Variety wrote that the film "seems as if it were made with a demographics sampler entitled '10 Sleazy Ways To Cash In On The Exploitation Market.' The only trouble is the filmmakers have employed all ten techniques in one picture. The result is a combination horror-kung-fu-oater-woman-in-peril-mad-scientist film with more unintentional laughs than probably appear possible in the space of 100 minutes." John Corry of The New York Times thought that the only interesting scenes are those with the mad scientists, as Norris has "no screen presence to speak of". Rita Kempley of The Washington Post called Norris' martial arts "a curious footnote in a formula horror film". Kevin Thomas of the Los Angeles Times praised the "shrewd, witty script". Richard Christiansen of the Chicago Tribune gave the film two-and-a-half stars out of four and wrote, "As in Jackson County Jail, his 1976 sleeper hit, Miller has given some inventive, energetic touches to a crude formula film. He doesn't deal in sophisticated material, but he's surprisingly sophisticated in the way he handles his raw material." Jimmy Summers wrote in BoxOffice magazine, "How you take all this depends a great deal on whether you accept it as tongue-in-cheek satire or simply dismiss it as dumb filmmaking. Considering how corny and obvious most of it is, you hope for the sake of the filmmakers they meant to be tongue-in-cheek."

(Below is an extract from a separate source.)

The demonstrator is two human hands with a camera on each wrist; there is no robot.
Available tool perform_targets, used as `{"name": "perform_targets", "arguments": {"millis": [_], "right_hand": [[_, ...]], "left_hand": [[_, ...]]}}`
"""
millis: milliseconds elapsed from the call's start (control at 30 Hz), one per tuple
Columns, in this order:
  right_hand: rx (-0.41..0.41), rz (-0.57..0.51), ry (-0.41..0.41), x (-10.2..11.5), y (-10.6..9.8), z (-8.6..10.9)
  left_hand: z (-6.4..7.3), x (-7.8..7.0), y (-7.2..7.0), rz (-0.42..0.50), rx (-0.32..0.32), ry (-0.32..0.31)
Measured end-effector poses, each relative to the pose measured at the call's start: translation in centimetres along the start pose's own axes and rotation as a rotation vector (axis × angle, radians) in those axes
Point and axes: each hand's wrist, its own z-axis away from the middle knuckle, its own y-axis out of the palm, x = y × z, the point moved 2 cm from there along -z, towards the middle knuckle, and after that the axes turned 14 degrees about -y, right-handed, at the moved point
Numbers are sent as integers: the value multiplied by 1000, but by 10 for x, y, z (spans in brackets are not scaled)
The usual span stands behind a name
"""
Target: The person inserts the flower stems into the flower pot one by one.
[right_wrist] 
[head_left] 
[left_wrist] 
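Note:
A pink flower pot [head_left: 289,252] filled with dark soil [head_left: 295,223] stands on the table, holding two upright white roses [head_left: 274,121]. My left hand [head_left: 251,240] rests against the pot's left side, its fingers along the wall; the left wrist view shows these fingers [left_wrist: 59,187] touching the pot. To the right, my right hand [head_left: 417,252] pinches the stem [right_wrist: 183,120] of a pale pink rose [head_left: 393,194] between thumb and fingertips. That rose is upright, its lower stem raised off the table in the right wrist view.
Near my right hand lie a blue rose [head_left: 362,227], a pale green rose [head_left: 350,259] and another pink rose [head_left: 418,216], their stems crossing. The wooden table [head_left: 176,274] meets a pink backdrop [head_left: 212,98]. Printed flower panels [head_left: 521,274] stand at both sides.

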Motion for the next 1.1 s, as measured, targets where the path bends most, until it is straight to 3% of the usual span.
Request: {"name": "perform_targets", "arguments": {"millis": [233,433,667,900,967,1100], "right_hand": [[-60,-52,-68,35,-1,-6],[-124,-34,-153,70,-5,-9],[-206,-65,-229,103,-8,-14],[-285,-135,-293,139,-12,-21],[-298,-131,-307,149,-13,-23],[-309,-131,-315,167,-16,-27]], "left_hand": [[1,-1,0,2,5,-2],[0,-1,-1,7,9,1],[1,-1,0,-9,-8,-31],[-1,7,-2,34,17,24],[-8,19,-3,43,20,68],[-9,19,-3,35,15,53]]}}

Norris said that he received negative feedback from fans over his love scenes. He subsequently resolved to avoid them in the future.

==Potential sequel==
Miller had hoped to make sequels, but didn't believe Norris would be interested. "At the end, the guy is still not dead. But that never happened. I would have liked that. You can see that this guy is not a slasher. He kills people the way Frankenstein's creature kills people. He throws them and bang.

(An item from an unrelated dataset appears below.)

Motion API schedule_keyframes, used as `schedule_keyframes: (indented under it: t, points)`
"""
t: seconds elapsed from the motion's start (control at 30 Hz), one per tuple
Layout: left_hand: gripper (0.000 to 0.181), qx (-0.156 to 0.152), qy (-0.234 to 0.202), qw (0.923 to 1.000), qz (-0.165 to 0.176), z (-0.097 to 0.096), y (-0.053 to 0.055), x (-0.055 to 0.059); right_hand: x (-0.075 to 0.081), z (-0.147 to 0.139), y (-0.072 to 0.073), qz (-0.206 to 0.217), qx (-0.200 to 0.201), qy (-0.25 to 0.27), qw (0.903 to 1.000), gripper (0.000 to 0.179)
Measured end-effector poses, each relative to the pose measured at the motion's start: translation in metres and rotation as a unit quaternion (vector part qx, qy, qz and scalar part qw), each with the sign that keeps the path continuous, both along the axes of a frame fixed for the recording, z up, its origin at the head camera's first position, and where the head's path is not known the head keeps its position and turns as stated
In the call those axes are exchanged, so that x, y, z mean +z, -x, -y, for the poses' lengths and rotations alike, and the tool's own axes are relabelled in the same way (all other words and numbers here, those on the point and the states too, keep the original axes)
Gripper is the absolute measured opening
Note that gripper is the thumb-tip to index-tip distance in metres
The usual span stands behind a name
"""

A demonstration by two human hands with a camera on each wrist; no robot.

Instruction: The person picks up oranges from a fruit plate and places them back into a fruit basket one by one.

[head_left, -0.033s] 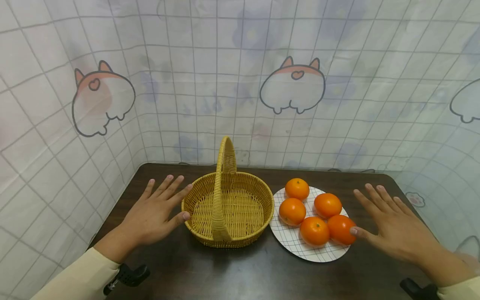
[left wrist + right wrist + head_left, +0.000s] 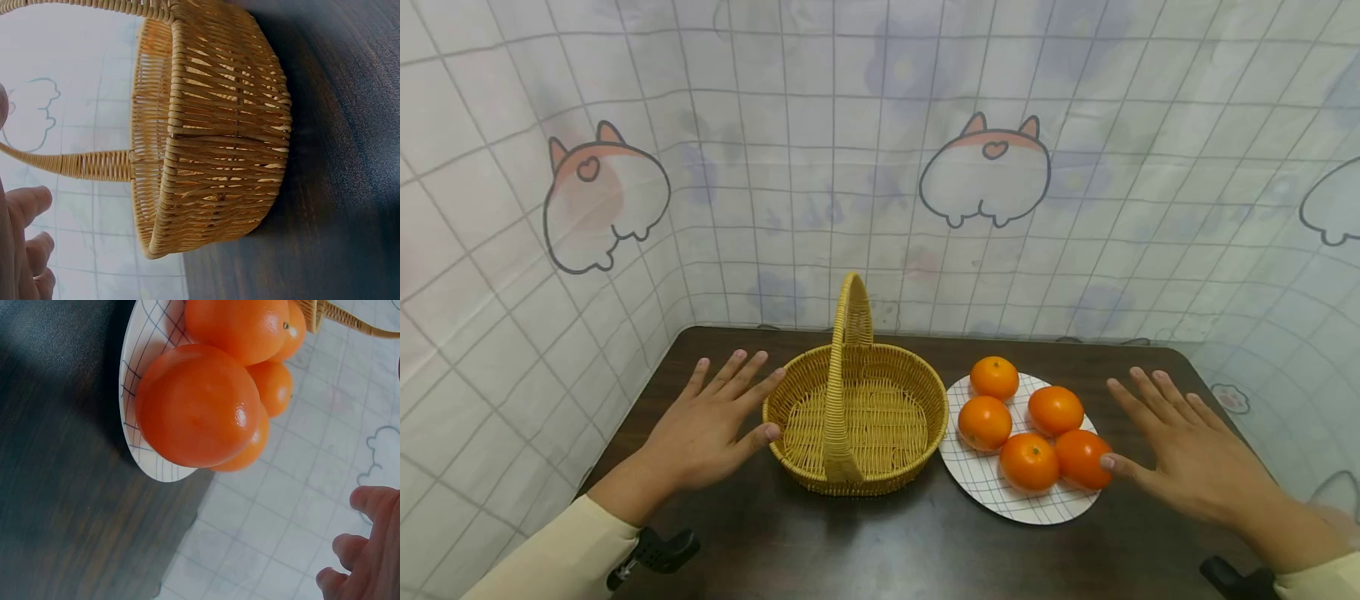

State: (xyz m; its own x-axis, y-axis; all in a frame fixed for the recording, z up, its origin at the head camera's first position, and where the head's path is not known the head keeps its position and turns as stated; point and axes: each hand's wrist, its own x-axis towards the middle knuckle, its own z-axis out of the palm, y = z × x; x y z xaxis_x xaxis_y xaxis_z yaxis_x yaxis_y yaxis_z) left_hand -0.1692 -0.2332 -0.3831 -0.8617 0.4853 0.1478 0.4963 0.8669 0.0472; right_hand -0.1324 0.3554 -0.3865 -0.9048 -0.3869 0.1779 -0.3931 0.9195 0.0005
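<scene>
A yellow woven wicker basket (image 2: 880,467) with a tall arched handle (image 2: 837,392) stands upright on the dark table, with nothing inside it. My left hand (image 2: 707,429) hovers palm down at the basket's left side, fingers spread and holding nothing. In the left wrist view the basket's wall (image 2: 225,144) is close, apart from the fingers (image 2: 37,250). To the right lies a round white plate (image 2: 977,487) with a dark grid pattern, carrying several oranges (image 2: 1028,462). Over the plate's right side my right hand (image 2: 1195,458) is spread and holds nothing; its thumb overlaps the rightmost orange (image 2: 197,406) in the head view.
The brown wooden table (image 2: 880,558) has rounded back corners. Behind it and along both sides hangs a white grid-patterned sheet (image 2: 805,167) with cartoon prints. Basket and plate sit side by side, nearly touching. A black wrist mount (image 2: 666,550) shows below my left sleeve.
</scene>
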Motion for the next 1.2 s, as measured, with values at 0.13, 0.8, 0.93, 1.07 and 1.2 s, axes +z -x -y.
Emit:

I don't think this was one of Chuck's favorite pictures. He went to the screening, and I think that was the last time I ever saw him. He seemed to enjoy it, but he wasn't sure it was going to work. It was outside of the formulas he'd been doing. I think he was too much of a gentleman to ever say, 'I don't like this.' I just don't think this was in his wheelhouse. He didn't do any more slasher type pictures."